## YOUR GOAL
Return every line below as is, leaving out the pictures.

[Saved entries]
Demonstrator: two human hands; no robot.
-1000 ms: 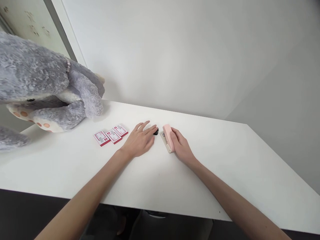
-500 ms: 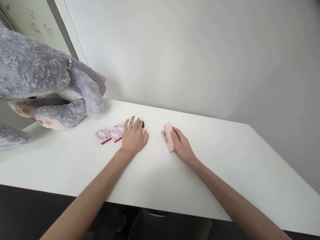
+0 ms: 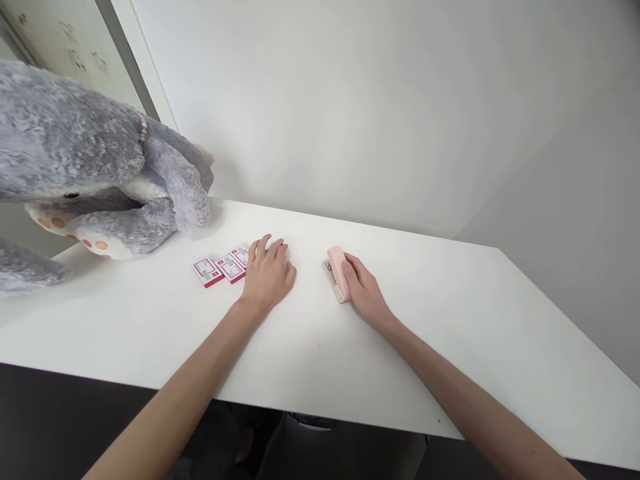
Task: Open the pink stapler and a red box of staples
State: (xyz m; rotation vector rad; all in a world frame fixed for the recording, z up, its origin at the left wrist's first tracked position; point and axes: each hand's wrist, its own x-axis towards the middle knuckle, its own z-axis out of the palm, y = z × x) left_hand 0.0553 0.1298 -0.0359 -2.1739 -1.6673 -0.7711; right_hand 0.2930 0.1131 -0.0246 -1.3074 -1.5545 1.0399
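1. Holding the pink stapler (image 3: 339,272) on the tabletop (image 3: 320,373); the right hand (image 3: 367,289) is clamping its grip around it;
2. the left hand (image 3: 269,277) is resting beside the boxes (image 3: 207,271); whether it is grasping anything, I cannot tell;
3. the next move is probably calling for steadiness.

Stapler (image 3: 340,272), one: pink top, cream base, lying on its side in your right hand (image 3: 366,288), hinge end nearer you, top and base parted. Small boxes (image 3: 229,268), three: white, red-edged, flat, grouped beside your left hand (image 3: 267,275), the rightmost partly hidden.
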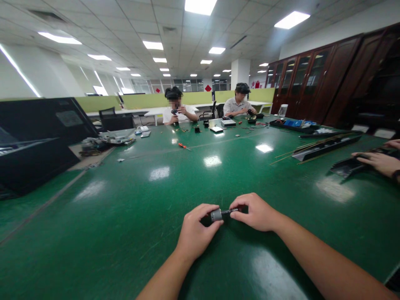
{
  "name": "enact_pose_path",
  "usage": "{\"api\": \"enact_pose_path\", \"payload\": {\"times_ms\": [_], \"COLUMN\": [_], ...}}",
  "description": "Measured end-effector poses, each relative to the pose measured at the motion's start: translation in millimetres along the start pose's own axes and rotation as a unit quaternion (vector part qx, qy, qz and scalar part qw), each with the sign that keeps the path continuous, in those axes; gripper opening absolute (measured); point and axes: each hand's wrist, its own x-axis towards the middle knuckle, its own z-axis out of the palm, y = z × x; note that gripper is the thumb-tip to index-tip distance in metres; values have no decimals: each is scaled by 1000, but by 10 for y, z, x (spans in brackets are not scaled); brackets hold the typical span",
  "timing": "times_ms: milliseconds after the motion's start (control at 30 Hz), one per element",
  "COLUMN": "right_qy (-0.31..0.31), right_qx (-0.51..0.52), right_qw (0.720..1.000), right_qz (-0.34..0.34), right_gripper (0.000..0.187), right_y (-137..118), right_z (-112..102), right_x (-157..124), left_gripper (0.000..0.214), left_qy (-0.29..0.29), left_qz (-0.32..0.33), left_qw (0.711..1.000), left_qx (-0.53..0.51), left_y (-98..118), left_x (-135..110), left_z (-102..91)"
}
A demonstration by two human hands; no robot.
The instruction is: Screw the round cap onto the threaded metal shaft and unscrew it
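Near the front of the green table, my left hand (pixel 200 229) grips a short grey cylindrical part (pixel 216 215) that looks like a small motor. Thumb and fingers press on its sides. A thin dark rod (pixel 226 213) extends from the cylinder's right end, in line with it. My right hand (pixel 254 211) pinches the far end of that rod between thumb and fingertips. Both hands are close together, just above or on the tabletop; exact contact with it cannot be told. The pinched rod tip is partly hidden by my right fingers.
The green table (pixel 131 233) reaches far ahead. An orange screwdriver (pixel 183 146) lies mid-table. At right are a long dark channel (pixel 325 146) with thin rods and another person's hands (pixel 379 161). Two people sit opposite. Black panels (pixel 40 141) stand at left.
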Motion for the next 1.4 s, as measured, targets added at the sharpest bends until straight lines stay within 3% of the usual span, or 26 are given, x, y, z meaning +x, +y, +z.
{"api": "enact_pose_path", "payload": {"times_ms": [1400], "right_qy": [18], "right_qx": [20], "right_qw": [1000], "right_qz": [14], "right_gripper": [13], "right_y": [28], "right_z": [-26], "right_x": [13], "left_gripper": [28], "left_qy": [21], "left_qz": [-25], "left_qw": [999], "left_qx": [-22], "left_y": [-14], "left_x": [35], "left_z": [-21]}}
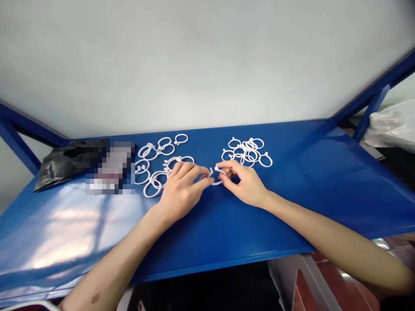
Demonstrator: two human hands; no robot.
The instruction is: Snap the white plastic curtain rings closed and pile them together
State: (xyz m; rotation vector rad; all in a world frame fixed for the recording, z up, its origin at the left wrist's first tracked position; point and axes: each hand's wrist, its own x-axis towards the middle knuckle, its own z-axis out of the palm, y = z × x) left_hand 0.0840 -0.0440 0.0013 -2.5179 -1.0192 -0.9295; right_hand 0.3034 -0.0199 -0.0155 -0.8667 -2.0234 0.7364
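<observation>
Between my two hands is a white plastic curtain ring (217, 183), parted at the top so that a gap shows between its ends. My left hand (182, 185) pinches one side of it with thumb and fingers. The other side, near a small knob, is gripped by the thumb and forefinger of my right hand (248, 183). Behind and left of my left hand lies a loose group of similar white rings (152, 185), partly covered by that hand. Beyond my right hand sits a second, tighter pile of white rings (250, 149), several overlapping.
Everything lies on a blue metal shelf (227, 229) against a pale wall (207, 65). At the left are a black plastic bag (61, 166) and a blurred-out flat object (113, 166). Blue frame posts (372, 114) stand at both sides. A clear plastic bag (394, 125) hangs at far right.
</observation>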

## EXPECTED ANSWER
Demonstrator: two human hands; no robot.
-1000 ms: 
-500 ms: 
+0 ms: 
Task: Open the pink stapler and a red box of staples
State: (xyz m; rotation vector rad; all in a world frame fixed for the recording, z up, its origin at the left wrist's first tracked position; point and axes: each hand's wrist, its own x-axis towards the middle knuckle, its own z-axis out of the palm, y = z × x) left_hand 0.0553 0.1298 -0.0359 -2.1739 -1.6673 -0.7711; right_hand 0.2930 0.1131 -0.0246 -1.3074 -1.5545 1.0399
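1. Holding the pink stapler (image 3: 339,272) on the tabletop (image 3: 320,373); the right hand (image 3: 367,289) is clamping its grip around it;
2. the left hand (image 3: 269,277) is resting beside the boxes (image 3: 207,271); whether it is grasping anything, I cannot tell;
3. the next move is probably calling for steadiness.

Stapler (image 3: 340,272), one: pink top, cream base, lying on its side in your right hand (image 3: 366,288), hinge end nearer you, top and base parted. Small boxes (image 3: 229,268), three: white, red-edged, flat, grouped beside your left hand (image 3: 267,275), the rightmost partly hidden.
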{
  "name": "enact_pose_path",
  "usage": "{\"api\": \"enact_pose_path\", \"payload\": {\"times_ms\": [_], \"COLUMN\": [_], ...}}",
  "description": "Measured end-effector poses, each relative to the pose measured at the motion's start: translation in millimetres along the start pose's own axes and rotation as a unit quaternion (vector part qx, qy, qz and scalar part qw), each with the sign that keeps the path continuous, in those axes; gripper opening absolute (measured); point and axes: each hand's wrist, its own x-axis towards the middle knuckle, its own z-axis out of the palm, y = z × x; note that gripper is the thumb-tip to index-tip distance in metres; values have no decimals: each is scaled by 1000, but by 10 for y, z, x (spans in brackets are not scaled); brackets hold the typical span",
  "timing": "times_ms: milliseconds after the motion's start (control at 30 Hz), one per element",
  "COLUMN": "right_qy (-0.31..0.31), right_qx (-0.51..0.52), right_qw (0.720..1.000), right_qz (-0.34..0.34), right_gripper (0.000..0.187), right_y (-137..118), right_z (-112..102), right_x (-157..124), left_gripper (0.000..0.214), left_qy (-0.29..0.29), left_qz (-0.32..0.33), left_qw (0.711..1.000), left_qx (-0.53..0.51), left_y (-98..118), left_x (-135..110), left_z (-102..91)"
}
A demonstration by two human hands; no robot.
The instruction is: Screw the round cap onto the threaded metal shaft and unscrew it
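Near the front of the green table, my left hand (pixel 200 229) grips a short grey cylindrical part (pixel 216 215) that looks like a small motor. Thumb and fingers press on its sides. A thin dark rod (pixel 226 213) extends from the cylinder's right end, in line with it. My right hand (pixel 254 211) pinches the far end of that rod between thumb and fingertips. Both hands are close together, just above or on the tabletop; exact contact with it cannot be told. The pinched rod tip is partly hidden by my right fingers.
The green table (pixel 131 233) reaches far ahead. An orange screwdriver (pixel 183 146) lies mid-table. At right are a long dark channel (pixel 325 146) with thin rods and another person's hands (pixel 379 161). Two people sit opposite. Black panels (pixel 40 141) stand at left.
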Motion for the next 1.4 s, as measured, targets added at the sharpest bends until straight lines stay within 3% of the usual span, or 26 are given, x, y, z meaning +x, +y, +z.
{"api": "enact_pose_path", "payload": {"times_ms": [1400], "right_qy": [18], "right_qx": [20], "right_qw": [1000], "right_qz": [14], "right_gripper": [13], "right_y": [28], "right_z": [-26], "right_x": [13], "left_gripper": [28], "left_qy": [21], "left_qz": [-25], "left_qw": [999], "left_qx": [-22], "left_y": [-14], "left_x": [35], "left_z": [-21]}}
Demonstrator: two human hands; no robot.
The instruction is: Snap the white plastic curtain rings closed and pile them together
State: (xyz m; rotation vector rad; all in a world frame fixed for the recording, z up, its origin at the left wrist's first tracked position; point and axes: each hand's wrist, its own x-axis towards the middle knuckle, its own z-axis out of the palm, y = z × x) left_hand 0.0840 -0.0440 0.0013 -2.5179 -1.0192 -0.9295; right_hand 0.3034 -0.0199 -0.0155 -0.8667 -2.0234 0.7364
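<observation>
Between my two hands is a white plastic curtain ring (217, 183), parted at the top so that a gap shows between its ends. My left hand (182, 185) pinches one side of it with thumb and fingers. The other side, near a small knob, is gripped by the thumb and forefinger of my right hand (248, 183). Behind and left of my left hand lies a loose group of similar white rings (152, 185), partly covered by that hand. Beyond my right hand sits a second, tighter pile of white rings (250, 149), several overlapping.
Everything lies on a blue metal shelf (227, 229) against a pale wall (207, 65). At the left are a black plastic bag (61, 166) and a blurred-out flat object (113, 166). Blue frame posts (372, 114) stand at both sides. A clear plastic bag (394, 125) hangs at far right.
</observation>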

No additional output is required for this exercise.